That's an interesting list.
I don't agree that Black Swan, Memento or Lost In Translation' are open ended. The plots of those films all end.
The only questions left are trivial.
Did she survive? Was he Sammy? What Did He Whisper?
Thats different to leaving an unresolved plot.
Compare Black Swan with The Wrestler.
Same director I believe, similar story. Artists obsessed with their art.
In Black Swan, she realises the hallucinations are her own, performs final dance etc. only question left is her survival but the plot has ended.
The Wrestler, OTOH, he's lining up on the turnbuckle, he's been warned about his health, he crouches and jumps.. the plot hasn't ended, not really, he hasn't totally resolved any of the issues of the film, not fully, but the film has cut to black and the audience are left to wonder if he got back with his daughter or not or if the match broke him or not etc. almost like there was an another 10 minutes of film, but they chopped the last bit off to leave it ambiguous for no real reason.

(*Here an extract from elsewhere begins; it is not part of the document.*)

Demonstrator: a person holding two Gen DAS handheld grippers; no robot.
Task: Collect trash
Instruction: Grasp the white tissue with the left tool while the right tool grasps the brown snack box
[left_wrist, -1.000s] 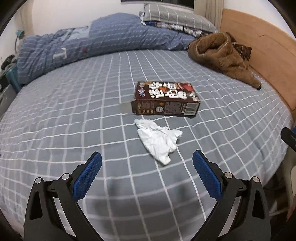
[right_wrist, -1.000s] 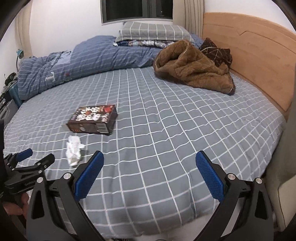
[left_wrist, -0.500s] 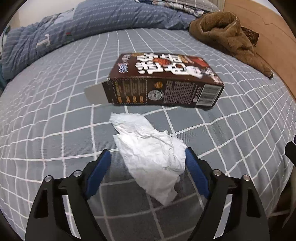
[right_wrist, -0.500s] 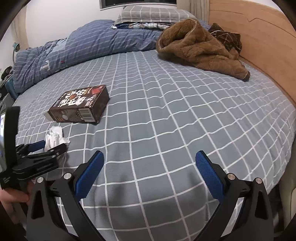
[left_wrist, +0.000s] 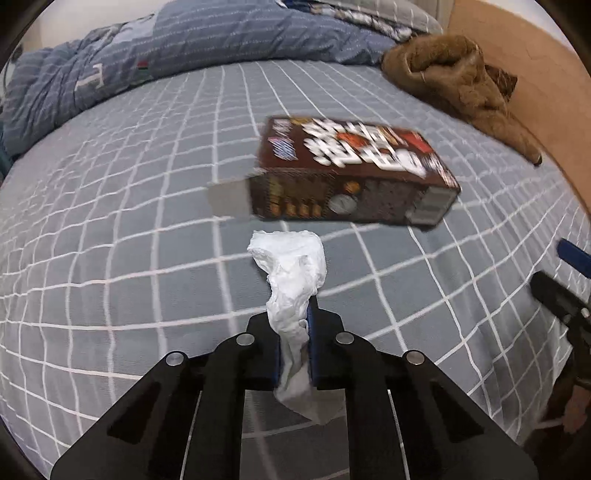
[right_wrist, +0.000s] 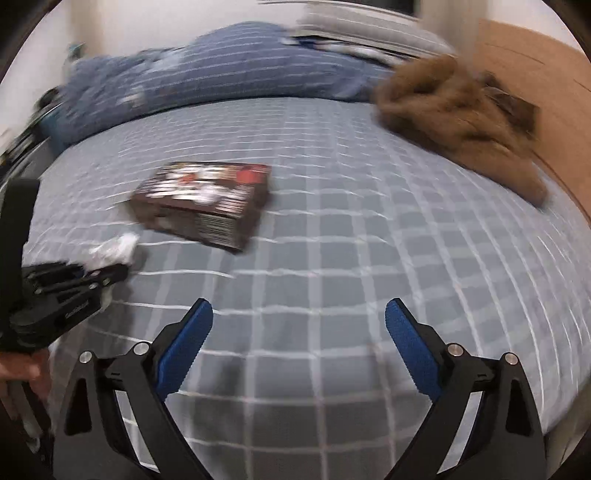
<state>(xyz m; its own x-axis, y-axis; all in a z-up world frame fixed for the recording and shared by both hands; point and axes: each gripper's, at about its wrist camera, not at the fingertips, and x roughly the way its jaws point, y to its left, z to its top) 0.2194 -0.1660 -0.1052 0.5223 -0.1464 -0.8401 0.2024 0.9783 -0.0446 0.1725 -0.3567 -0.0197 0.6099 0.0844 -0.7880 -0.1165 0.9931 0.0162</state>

I think that's the key term, Ambiguous.
I watched a film recently, 'No One Will Save You' that film had a solid start, middle and an end... But some people found the ending ambiguous and therefore unsatisfying. I didn't, I thought the end was fantastic and capped the plot off beautifully. (I won't spoil it here)
"No Country For Old Men" some say that movie just ends, but I don't think so, it had a begining, middle, end. The plot finishes. Okay we don't see exactly.what happens to Chigur (sp?) But in the context of the movie, it doesn't really matter as much, the main plot is resolved.
There's a film called 'How It Ends'
In that movie a man leaves his girlfriend to fly out and see his girlfriends dad and ask permission to propose etc. whilst he's away, something happens, a catastrophic event.
The two men decide they have to get to the woman and get her to safety as she's pregnant. So they drive across country, heading for Seattle. They fight, they get injured, they meet others etc.
The keep on going they have to get to this woman and get her to safety. Eventually they reach Seattle, they meet up with the woman, but a storm hits and there's sand and winds and millions are dying and they have to flee to get this pregnant woman safe. They're on a road in the car and the storm is right behind them, like literally almost touching their car...they're racing to stay ahead of the storm, he's got his foot down and the storm is getting closer and closer and then ... The film ends. Cut to black.
It was almost like it was the first episode of a TV show and the second episode never got made.
Left open to interpretation.
Too often it's used as short hand by film makers instead of them saying,
"We didn't know how to end it, so there you go, have a cut to black and you fill in the bits we couldn't be bothered to film"
I don't think that's always about someone understanding a film or not, sometimes it's just ambiguous for no other reason than pretentious asshattery.